Check out Obie’s work-in-progress on this topic. Very cool:
“Deep Integration of Ruby with Semantic Web Ontologies”
http://gigaton.thoughtworks.net/~ofernand1/DeepIntegration.pdf


#4

On 3/24/06, itsme213 removed_email_address@domain.invalid wrote:

Integration of OWL with Ruby

######################

OWL (Web Ontology Language) has several interesting capabilities, including:

Aside from the quizzy possibilities, you’ve made me curious about OWL
itself. I’ve never heard of OWL before, but it seems pretty
interesting. I’m trying to learn more now. Part of my interest is that
OWL resembles in some ways my pattern-matching language, Reg. It seems
that they address somewhat different areas, but there is perhaps quite
a lot of overlap.

From what I’m seeing right now, OWL is, unfortunately, XML-based.

  • Define a (possibly anonymous) class using property expressions
    DarkChocolate = Dark & base_material is a Chocolate
    Dark = (any Thing) with brightness = Low

So, in Reg this might be:

Dark = item_that.brightness==Low
DarkChocolate = item_that.base_material.is_a?(Chocolate) & Dark

alternately:

DarkChocolate = -{:brightness=>Low, :base_material=>Chocolate}

  • Class definition can be incremental and federated
    Vehicle = …

    Vehicle = …

Uhh, you left too much out for me to make much sense of this… but
it sounds like Ruby’s open classes?

  • Classification
    Determine if arbitrary object is member of class by checking properties

How would this differ from the DarkChocolate example above?

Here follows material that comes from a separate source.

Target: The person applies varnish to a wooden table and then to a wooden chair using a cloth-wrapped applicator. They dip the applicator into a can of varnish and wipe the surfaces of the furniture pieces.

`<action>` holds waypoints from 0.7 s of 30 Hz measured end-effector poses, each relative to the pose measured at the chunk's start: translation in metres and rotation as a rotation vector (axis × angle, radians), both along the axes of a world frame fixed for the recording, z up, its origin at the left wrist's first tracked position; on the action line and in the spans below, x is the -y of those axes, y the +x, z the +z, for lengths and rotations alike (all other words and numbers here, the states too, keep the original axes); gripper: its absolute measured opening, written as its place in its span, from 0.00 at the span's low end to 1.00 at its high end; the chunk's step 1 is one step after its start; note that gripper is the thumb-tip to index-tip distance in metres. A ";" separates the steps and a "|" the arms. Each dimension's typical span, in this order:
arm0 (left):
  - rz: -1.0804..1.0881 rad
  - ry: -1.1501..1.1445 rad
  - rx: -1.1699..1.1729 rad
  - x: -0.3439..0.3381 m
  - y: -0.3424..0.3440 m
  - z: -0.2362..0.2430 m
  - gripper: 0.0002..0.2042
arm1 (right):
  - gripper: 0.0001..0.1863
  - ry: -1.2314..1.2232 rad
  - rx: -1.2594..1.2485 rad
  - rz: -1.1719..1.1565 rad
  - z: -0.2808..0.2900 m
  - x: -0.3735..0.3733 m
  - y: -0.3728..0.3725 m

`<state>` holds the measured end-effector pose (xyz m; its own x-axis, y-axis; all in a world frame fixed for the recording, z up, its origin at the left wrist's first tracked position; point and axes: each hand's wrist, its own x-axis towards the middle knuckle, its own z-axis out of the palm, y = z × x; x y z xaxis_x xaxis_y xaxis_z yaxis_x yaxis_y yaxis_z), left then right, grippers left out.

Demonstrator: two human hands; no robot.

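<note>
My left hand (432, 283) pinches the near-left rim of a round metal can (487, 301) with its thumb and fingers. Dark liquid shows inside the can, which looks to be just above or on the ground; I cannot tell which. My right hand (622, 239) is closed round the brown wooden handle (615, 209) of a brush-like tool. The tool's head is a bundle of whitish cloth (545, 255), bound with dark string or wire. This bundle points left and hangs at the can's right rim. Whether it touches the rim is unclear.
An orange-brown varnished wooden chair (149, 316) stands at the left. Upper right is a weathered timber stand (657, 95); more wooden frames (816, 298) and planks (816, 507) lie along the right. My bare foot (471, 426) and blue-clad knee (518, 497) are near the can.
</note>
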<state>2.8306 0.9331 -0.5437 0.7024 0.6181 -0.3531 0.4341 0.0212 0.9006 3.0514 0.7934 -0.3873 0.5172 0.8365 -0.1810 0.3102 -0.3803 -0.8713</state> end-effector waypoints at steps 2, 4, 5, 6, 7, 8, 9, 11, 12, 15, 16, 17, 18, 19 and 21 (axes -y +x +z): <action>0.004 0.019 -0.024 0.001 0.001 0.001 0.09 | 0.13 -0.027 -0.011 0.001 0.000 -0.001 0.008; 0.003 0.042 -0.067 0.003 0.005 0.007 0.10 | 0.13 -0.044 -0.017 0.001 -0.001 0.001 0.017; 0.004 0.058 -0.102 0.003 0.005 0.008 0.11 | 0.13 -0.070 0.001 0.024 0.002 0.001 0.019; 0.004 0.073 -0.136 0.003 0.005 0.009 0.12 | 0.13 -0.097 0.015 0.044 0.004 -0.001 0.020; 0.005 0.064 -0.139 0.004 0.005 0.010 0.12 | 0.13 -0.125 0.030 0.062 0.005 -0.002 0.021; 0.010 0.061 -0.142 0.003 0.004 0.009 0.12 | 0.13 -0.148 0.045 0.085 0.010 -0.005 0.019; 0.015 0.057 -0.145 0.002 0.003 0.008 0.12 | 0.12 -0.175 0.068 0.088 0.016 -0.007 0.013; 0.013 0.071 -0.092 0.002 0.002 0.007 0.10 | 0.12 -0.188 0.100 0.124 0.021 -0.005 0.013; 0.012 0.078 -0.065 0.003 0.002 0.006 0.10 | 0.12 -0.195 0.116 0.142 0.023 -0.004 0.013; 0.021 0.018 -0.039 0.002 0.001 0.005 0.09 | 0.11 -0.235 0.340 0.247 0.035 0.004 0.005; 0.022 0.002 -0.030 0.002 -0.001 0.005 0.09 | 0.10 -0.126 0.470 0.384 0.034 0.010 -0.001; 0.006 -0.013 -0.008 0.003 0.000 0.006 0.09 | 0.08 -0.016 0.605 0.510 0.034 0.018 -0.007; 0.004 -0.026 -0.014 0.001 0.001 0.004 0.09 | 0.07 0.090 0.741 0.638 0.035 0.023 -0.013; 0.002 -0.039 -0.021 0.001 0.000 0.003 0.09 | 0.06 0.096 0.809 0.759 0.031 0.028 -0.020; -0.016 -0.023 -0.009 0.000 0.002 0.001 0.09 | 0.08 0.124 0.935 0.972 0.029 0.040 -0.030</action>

  • Equivalent | Disjoint | …
    Assert that two separately defined classes always | never have the same
    members

It sounds cool. And I have absolutely no idea how it could be done in my
system.

Tons of info on OWL on the web. One tutorial at
http://www.cs.man.ac.uk/~horrocks/ISWC2003/Tutorial/

A page full of links to powerpoint and pdf files. I’m too ill today to
want to deal with that… maybe tomorrow. I’ll google about a bit for
this.

def misbehave
raise “Teacher’s kids never misbehave”
end

end

obj1 = OWL::Thing.new (properties which may qualify as TeachersChild)

obj1.misbehave # dynamically pick up TeachersChild#misbehave

ExternalOWLTool.process obj1 # external reasoning tools

In Reg, classes (in the OO sense) and patterns (queries on objects)
aren’t the same thing. So, this example really blows my mind. This is
really cool, and I like it. But I’m a bit unclear about this line:

obj1.misbehave

Am I correct in assuming that it raises the exception if
TeachersChild===obj1? If so, then what happens if obj1 is also a
ProblemChild that (mis)behaves differently?